> [Problem description]:
Among the records below, find the line with "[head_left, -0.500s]" and the line with "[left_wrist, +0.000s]". Set down both and every line between, exactly and with no pictures, but nothing else.

> [Source information]:

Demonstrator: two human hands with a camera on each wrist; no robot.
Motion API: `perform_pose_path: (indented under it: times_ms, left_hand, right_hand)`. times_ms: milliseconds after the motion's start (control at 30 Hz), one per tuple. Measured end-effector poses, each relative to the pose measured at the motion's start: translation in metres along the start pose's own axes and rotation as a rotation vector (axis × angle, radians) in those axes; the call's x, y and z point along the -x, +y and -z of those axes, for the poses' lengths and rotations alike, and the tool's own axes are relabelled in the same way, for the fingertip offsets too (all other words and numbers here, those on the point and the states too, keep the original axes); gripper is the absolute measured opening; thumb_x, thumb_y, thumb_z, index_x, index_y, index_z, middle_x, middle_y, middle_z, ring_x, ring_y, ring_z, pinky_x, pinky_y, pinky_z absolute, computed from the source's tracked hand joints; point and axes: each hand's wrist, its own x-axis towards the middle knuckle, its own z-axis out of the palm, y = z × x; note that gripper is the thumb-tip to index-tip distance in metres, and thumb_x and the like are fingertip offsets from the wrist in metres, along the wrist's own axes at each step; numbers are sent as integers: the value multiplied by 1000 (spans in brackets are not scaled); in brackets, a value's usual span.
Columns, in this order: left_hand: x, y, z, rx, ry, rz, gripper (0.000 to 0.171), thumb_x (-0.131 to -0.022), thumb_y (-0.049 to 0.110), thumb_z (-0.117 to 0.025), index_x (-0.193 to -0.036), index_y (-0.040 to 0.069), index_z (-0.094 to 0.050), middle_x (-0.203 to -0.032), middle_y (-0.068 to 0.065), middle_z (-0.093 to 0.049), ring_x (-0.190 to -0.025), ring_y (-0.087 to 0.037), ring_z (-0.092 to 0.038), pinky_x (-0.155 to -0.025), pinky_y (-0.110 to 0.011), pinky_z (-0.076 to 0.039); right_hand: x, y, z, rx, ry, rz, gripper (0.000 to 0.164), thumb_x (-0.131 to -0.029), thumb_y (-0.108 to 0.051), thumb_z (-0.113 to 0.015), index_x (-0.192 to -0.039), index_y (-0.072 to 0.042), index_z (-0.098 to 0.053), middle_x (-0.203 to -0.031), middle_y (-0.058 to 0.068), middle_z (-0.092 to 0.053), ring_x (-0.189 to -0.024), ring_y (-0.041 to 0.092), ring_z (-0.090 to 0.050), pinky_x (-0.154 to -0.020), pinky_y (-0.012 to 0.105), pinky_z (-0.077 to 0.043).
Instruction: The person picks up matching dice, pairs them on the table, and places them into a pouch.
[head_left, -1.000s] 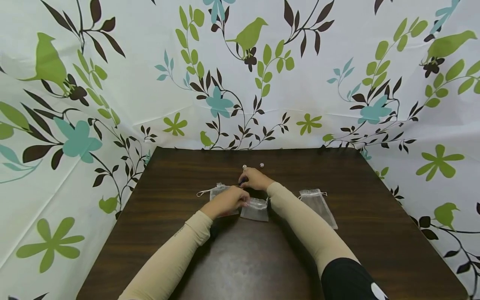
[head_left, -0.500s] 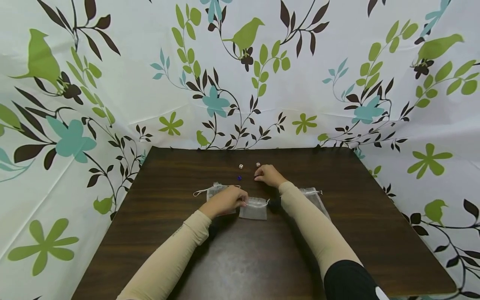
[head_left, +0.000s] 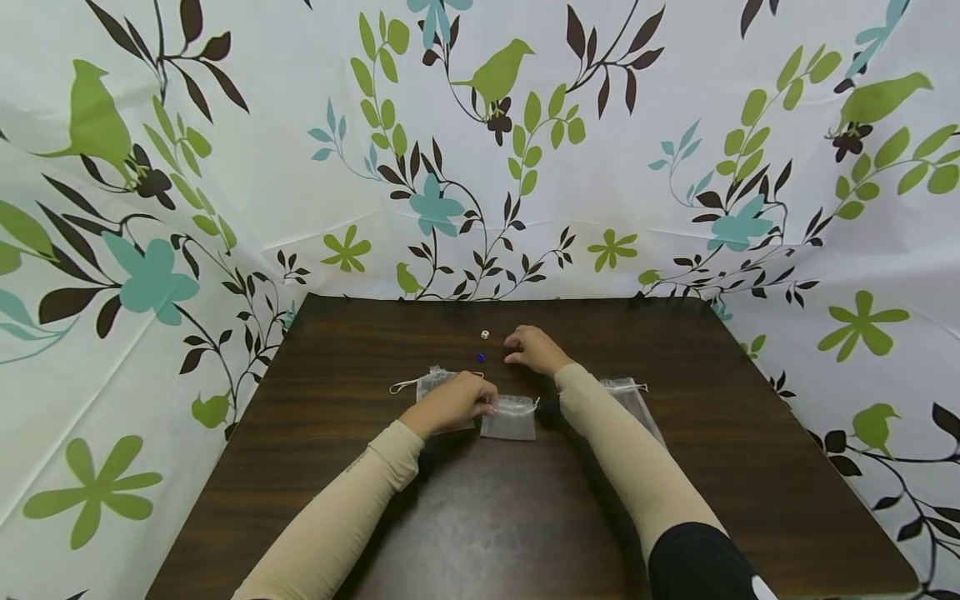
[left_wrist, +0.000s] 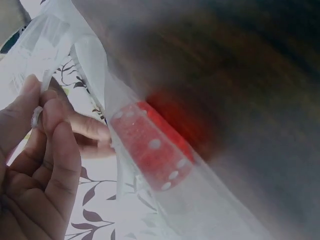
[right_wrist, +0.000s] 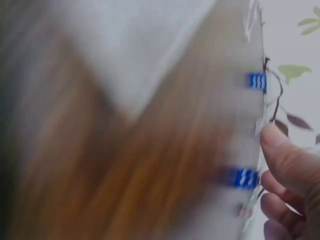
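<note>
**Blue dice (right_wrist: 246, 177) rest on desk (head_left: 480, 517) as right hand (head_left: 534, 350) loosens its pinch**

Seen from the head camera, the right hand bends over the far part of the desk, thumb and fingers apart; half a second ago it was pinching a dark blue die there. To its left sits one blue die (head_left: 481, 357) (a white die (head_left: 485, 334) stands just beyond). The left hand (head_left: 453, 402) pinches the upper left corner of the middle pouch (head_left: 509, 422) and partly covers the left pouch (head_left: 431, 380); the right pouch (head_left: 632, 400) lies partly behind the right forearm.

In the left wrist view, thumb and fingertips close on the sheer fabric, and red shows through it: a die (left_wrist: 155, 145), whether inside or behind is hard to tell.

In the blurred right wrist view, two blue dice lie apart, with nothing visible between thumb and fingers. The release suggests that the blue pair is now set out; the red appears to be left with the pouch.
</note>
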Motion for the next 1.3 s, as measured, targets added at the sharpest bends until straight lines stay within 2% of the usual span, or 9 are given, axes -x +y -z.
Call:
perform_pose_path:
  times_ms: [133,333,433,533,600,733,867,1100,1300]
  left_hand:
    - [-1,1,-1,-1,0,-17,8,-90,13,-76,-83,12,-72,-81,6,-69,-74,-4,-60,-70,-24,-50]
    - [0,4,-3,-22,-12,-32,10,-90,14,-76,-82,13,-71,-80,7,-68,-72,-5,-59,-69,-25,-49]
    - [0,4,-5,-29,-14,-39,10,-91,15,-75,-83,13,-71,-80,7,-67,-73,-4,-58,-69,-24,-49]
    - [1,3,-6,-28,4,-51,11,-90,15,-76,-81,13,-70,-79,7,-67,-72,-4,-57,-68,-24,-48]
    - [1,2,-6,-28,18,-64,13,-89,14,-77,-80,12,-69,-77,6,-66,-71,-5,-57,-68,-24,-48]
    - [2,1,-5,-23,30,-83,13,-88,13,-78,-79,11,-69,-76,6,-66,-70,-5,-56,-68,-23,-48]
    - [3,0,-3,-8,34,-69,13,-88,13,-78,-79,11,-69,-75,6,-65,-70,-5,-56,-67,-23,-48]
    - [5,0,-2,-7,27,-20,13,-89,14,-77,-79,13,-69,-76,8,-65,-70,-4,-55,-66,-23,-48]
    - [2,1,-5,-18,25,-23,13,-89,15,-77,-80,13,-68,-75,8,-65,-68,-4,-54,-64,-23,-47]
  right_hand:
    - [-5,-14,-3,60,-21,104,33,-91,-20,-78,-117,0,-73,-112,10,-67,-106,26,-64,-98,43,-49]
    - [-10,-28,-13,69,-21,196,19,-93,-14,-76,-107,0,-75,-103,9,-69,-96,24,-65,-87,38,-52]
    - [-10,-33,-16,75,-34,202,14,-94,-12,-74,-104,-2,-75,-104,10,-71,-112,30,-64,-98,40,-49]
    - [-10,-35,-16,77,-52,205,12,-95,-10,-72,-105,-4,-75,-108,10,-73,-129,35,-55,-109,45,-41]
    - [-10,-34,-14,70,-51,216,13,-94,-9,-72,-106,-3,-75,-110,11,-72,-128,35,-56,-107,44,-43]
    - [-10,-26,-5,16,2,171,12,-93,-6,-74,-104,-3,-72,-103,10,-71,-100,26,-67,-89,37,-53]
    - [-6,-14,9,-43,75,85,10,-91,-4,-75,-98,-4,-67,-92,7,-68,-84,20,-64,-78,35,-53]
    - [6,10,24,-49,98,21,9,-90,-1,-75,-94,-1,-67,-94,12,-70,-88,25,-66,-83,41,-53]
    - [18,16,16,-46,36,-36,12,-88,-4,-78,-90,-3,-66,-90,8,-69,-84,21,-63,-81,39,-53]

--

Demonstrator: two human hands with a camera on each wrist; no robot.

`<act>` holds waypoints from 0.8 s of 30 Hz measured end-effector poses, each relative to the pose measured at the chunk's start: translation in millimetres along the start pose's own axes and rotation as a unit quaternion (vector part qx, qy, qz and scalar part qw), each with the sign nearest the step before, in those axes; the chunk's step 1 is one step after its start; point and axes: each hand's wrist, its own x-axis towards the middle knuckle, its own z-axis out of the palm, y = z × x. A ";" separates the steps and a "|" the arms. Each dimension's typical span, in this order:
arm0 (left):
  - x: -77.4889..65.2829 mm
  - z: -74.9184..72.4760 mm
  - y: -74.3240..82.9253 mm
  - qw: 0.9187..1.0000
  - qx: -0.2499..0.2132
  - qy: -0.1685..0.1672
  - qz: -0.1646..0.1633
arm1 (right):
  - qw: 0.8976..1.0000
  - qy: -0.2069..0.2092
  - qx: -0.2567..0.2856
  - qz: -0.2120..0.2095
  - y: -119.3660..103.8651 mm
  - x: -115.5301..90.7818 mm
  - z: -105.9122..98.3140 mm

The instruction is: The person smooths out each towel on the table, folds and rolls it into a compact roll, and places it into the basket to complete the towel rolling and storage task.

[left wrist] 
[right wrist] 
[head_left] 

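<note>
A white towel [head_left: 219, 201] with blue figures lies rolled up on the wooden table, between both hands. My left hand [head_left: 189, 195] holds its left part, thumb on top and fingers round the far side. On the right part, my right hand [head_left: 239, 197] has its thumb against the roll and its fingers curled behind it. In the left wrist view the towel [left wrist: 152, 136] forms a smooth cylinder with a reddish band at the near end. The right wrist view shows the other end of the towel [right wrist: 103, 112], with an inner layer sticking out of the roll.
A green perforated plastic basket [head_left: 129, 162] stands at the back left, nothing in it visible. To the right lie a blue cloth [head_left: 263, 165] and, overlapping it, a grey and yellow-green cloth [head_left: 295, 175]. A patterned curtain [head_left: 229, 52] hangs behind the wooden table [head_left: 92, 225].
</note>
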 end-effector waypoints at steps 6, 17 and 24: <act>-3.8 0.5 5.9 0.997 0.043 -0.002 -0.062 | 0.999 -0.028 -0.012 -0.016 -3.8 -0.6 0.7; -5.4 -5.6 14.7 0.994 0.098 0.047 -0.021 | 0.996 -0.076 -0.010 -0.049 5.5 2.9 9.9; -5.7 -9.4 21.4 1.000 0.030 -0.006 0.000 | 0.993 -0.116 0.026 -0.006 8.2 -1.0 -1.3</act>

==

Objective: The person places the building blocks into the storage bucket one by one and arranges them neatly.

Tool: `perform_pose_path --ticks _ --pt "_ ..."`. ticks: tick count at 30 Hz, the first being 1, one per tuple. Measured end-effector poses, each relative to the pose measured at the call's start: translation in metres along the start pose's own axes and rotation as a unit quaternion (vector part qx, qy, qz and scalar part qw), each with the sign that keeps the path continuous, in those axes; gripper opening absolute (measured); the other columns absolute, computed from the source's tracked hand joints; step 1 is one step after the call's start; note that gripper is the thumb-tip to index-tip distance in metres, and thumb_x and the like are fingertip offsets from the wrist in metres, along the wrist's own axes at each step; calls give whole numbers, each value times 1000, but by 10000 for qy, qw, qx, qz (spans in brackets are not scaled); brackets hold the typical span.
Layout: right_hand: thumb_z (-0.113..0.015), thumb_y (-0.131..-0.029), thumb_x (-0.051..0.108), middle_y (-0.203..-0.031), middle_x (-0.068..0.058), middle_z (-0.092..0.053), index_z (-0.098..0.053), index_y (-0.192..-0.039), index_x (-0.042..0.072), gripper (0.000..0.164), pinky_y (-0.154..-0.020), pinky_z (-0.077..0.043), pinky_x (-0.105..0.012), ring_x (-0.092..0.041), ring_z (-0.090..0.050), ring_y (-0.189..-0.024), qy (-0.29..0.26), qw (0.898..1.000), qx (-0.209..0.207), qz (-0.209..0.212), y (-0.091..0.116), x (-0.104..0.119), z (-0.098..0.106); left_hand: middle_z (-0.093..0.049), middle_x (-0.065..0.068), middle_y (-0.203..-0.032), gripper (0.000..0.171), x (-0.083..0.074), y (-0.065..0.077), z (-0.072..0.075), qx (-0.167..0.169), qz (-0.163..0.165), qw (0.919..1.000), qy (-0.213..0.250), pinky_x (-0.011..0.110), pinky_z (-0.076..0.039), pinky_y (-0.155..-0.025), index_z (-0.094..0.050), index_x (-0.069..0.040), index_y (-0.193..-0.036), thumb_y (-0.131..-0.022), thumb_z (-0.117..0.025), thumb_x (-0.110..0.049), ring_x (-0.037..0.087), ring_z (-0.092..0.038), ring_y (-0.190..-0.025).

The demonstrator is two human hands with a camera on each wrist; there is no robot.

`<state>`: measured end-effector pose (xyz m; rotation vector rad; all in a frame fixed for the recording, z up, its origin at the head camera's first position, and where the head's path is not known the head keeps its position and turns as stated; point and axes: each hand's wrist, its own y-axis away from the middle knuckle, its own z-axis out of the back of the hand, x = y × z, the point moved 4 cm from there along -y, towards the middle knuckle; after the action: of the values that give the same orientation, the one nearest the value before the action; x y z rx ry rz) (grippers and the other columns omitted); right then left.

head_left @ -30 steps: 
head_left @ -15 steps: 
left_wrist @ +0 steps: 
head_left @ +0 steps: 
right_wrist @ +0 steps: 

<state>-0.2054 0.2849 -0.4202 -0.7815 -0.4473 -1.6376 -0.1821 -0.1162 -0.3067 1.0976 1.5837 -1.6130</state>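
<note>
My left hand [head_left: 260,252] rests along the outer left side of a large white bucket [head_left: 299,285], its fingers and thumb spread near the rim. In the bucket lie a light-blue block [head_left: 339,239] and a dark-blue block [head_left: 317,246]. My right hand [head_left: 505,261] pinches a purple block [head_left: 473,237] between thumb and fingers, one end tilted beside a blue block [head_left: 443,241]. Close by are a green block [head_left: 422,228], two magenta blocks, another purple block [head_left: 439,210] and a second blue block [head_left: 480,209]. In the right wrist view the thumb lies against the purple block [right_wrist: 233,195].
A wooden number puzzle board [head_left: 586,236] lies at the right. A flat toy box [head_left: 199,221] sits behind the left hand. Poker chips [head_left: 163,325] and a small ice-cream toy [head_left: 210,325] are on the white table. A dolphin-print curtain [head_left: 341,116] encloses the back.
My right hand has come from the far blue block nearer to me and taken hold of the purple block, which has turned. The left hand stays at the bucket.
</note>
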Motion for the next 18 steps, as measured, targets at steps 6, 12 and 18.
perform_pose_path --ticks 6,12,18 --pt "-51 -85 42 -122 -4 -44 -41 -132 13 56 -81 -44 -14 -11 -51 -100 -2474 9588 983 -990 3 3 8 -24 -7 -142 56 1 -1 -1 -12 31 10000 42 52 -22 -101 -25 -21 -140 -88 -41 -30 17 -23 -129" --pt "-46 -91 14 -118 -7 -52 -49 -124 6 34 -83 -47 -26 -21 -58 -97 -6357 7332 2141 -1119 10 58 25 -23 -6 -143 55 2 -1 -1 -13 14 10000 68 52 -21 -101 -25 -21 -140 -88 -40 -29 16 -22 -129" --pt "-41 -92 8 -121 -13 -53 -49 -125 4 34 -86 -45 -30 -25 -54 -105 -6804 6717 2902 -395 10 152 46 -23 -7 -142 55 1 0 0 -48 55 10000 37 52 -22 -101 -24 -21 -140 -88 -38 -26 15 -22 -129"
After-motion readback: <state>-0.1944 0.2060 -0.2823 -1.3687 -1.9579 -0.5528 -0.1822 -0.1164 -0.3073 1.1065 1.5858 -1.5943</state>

> [Solution for this exercise]:
[head_left, -0.500s] 
[head_left, +0.000s] 
[left_wrist, +0.000s] 

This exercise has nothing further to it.